▸ AVAILABLE RECORDS

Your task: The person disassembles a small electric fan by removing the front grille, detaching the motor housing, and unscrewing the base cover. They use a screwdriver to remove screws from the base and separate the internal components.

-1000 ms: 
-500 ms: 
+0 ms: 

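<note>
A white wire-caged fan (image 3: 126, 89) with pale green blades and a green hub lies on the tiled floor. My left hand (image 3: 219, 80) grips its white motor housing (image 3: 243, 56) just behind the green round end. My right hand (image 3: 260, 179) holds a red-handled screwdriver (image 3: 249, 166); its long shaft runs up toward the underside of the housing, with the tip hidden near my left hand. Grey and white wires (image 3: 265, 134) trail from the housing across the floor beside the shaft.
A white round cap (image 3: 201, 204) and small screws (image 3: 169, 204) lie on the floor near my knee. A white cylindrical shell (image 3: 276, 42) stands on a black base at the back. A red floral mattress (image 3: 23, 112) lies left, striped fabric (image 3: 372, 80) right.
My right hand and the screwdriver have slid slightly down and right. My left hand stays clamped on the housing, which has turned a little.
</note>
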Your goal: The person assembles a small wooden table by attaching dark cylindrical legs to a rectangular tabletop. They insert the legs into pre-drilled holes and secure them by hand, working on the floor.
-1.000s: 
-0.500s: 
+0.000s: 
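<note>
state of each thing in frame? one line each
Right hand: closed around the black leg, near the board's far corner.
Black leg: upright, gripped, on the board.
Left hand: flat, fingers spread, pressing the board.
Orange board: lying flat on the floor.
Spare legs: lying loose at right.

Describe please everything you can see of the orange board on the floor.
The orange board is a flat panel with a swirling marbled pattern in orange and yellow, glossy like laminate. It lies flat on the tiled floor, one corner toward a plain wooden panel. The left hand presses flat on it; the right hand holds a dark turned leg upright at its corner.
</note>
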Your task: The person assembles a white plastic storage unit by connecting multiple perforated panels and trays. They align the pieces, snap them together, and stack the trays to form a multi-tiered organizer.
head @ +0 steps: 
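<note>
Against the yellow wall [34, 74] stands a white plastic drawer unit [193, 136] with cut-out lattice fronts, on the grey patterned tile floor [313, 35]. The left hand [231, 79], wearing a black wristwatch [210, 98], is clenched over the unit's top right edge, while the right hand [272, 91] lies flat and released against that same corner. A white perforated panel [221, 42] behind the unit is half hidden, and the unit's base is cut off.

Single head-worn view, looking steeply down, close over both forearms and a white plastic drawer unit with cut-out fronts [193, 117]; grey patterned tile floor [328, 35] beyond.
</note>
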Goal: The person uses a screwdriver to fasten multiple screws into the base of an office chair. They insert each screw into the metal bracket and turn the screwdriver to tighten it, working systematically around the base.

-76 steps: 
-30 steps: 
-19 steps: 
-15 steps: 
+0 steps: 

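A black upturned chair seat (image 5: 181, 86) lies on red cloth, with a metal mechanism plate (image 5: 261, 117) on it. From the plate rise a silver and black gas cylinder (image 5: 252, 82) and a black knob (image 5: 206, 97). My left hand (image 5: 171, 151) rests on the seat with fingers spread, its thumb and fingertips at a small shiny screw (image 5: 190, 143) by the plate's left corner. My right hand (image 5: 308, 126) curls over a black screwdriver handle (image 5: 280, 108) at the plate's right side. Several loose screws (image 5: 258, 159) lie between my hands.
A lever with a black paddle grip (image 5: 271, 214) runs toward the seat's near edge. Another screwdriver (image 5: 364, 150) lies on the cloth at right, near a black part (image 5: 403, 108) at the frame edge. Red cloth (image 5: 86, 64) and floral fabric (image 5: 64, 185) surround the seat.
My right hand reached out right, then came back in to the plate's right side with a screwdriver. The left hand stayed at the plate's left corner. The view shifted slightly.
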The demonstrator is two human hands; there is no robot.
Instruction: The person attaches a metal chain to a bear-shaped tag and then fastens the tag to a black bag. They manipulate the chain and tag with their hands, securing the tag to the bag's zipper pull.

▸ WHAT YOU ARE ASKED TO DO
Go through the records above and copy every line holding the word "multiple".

▸ SOLUTION FOR THIS PROBLEM
Your task: The person assembles a white plastic storage unit by connecting multiple perforated panels and trays. They align the pieces, snap them together, and stack the trays to form a multi-tiered organizer.
Goal: The person uses a screwdriver to fasten multiple screws into the base of an office chair. They insert each screw into the metal bracket and turn the screwdriver to tighten it, working systematically around the base.

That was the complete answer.